This document is intended to provide an informal introduction to the basic guiding principles behind most of H. Dietz's research. It also tries to explain why those fish are swimming around on Hank's Home Page.
Since 1987, we have used the term "compiler-oriented architecture" to identify our approach to designing high-performance computer systems. As the name suggests, our approach includes what is now know as "hardware/software codesign," but is based on a much more fundamental principle. Our goal is to take advantage of the fact that static and dynamic mechanisms within a computer system have inherently different abilities:
| Static | Dynamic | |
|---|---|---|
| Mechanisms | Compilers, Assemblers, Linkers, Loaders |
Architecture (hardware), Operating Systems, Runtime support, Firmware |
| How much can be transformed? |
Whole program | Window around the current instruction |
| How accurate is information? |
Probabilities | Exact |
| How much time for analysis? |
Complex, slow, analysis is acceptable |
Analysis is time-critical |
| Is information time-sensitive? |
Only time-invariant properties |
Information can vary over time |
Given these differences, very few aspects of system performance can be managed equally well using either static or dynamic mechanisms. Thus, the trick is simply to attack each problem in the proper domain, and to decompose complex performance problems into static and dynamic components from which a better complete solution can be synthesized.

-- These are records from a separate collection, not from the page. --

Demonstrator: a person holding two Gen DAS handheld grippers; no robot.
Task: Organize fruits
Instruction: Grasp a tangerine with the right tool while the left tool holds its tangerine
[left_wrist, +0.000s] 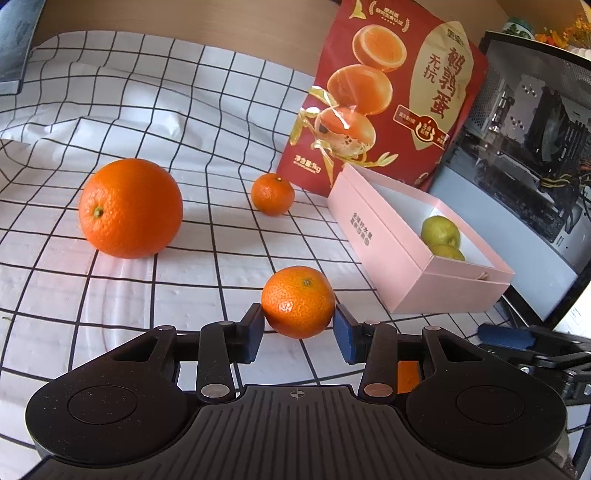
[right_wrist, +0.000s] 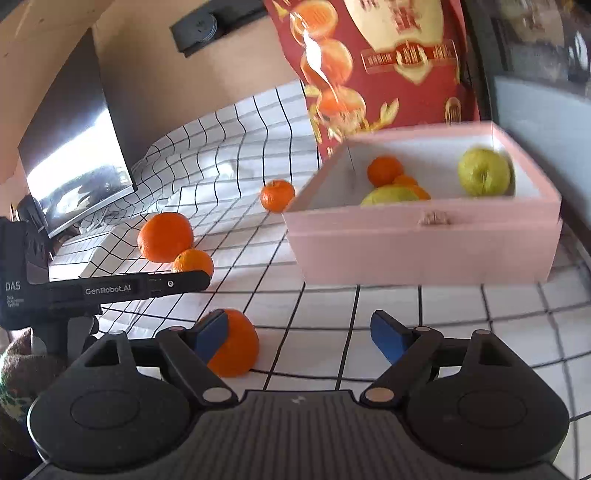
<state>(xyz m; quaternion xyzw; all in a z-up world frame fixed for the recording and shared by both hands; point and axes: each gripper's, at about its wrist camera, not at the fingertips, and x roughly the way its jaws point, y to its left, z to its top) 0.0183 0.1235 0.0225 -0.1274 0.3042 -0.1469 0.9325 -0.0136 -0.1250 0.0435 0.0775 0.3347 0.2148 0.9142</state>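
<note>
My left gripper (left_wrist: 299, 334) is shut on a small mandarin (left_wrist: 298, 301), its blue pads pressed on both sides. A large orange (left_wrist: 131, 208) and a second small mandarin (left_wrist: 272, 194) lie on the checked cloth beyond it. The pink box (left_wrist: 406, 266) to the right holds green fruits (left_wrist: 441, 230). In the right wrist view the box (right_wrist: 424, 247) shows green fruits (right_wrist: 484, 171) and small mandarins (right_wrist: 384, 170). My right gripper (right_wrist: 299, 336) is open and empty above the cloth; an orange fruit (right_wrist: 238, 349) lies just inside its left finger. The left gripper's body (right_wrist: 122, 288) shows at left.
A red snack bag (left_wrist: 388, 92) stands behind the box. An open computer case (left_wrist: 524, 147) is at the right, and a dark monitor (right_wrist: 74, 147) at the far left. The cloth (left_wrist: 184, 110) rises in folds at the back.
</note>
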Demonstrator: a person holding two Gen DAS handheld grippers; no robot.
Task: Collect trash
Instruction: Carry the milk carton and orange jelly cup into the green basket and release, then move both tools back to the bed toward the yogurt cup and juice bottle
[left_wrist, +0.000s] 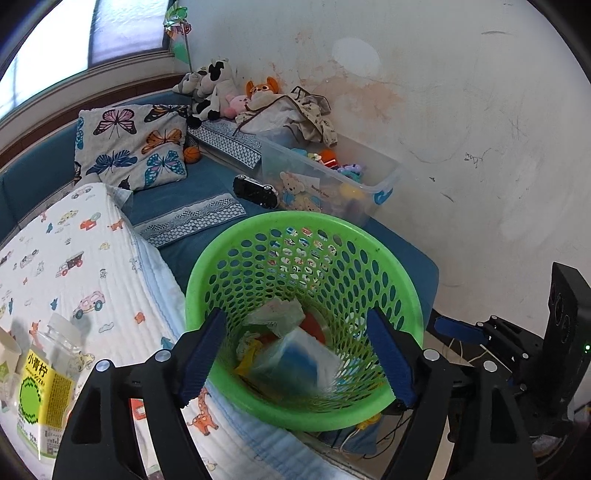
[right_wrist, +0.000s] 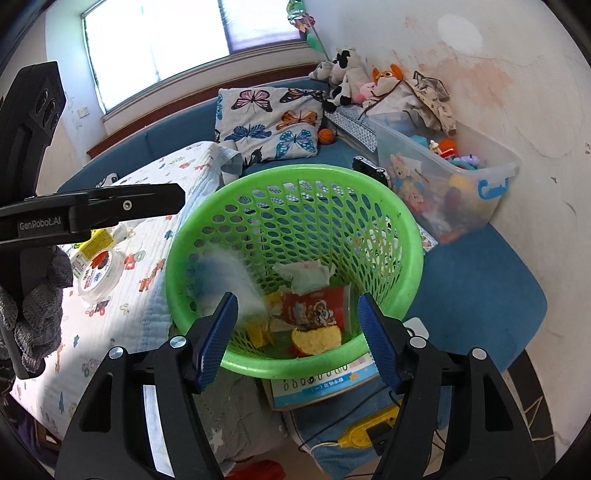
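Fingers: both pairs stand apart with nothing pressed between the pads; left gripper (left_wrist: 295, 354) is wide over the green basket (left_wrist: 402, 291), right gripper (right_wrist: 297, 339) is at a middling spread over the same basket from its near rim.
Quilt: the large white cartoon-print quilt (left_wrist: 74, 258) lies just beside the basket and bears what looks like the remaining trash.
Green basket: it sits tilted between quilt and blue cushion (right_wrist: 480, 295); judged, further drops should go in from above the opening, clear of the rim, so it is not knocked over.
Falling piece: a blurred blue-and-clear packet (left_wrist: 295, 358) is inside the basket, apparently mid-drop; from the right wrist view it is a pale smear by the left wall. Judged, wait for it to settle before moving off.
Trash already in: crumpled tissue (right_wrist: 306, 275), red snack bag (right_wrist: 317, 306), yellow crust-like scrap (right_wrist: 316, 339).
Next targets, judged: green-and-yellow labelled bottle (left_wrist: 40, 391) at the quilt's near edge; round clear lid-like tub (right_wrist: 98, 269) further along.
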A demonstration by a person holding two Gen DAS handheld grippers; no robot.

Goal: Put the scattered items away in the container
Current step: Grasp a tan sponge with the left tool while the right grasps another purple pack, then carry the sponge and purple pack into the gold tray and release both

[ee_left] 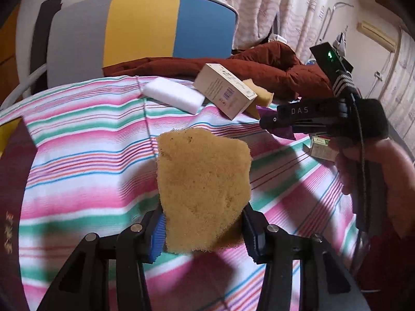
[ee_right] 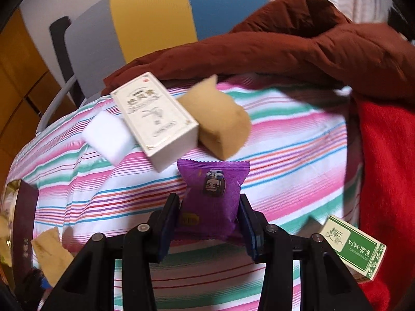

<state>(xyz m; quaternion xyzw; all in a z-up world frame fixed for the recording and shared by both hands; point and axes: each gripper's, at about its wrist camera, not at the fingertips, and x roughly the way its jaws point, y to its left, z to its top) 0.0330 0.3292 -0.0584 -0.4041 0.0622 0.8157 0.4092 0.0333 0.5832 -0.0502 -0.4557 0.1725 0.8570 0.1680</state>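
Note:
A yellow sponge (ee_left: pixel 202 181) stands upright between the blue pads of my left gripper (ee_left: pixel 203 223), which is shut on its lower part above the striped cloth (ee_left: pixel 90 155). The same sponge (ee_right: pixel 52 254) shows at the lower left of the right wrist view. My right gripper (ee_right: pixel 210 207) is shut on a purple snack packet (ee_right: pixel 212 189); the left wrist view shows this gripper (ee_left: pixel 272 123) at the right, held by a hand (ee_left: pixel 376 171). A dark maroon box (ee_right: pixel 24 223) with gold lettering sits at the left edge. Its inside is hidden.
On the cloth farther back lie a cream carton (ee_right: pixel 155 119), a white foam block (ee_right: pixel 109 134) and a second yellow sponge (ee_right: pixel 220 121). A green and white carton (ee_right: pixel 355 248) lies at the right. A brown jacket (ee_right: pixel 285 51), red fabric (ee_right: pixel 384 181) and a chair back (ee_left: pixel 142 26) border the cloth.

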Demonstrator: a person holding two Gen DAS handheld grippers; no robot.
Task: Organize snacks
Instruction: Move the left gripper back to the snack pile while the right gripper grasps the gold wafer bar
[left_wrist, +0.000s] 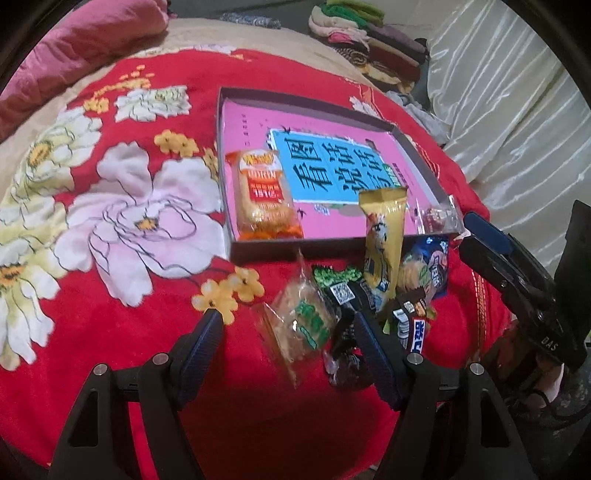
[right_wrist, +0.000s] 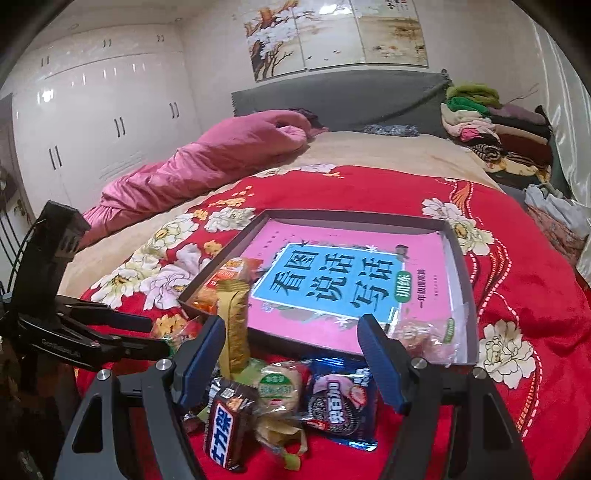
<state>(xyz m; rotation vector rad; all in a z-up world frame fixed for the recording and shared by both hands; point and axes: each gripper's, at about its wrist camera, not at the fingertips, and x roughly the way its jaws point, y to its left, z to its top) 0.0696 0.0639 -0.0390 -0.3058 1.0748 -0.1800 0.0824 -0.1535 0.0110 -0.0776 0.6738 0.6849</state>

Funded in part by ONR N00014-91-J-4013, we have developed a wide range of research products by first identifying the information needed to improve system performance and then integrating new compiler techniques and architectural features to obtain and use that information. We find opportunities for improving performance by examining the basic assumptions behind existing practice; we base our solutions on direct measures and techniques, discarding them for approximate methods only after they have been shown to be (currently) infeasible.
The rather odd looking group of "fish" that you saw at the top of
my home page
is actually borrowed from our research group's 1987 tee shirt design.
Because the group was called CARP, Compiler-oriented Architecture
Resarch at Purdue, the fishy logo seemed appropriate; however, you
may have noticed that each fish is actually a set of related words.
The following sections briefly describe what each fish represents.
In scalable parallel computers, one of the most fundamental issues is the basic model of parallel execution. Flynn's characterizations of SIMD and MIMD form the two best known models, with the more recent VLIW and Barrier execution models bridging the gap between SIMD and MIMD. In fact, we view SIMD, VLIW, Barrier, & MIMD as a smooth progression from the most static to the most dynamic parallel execution structure.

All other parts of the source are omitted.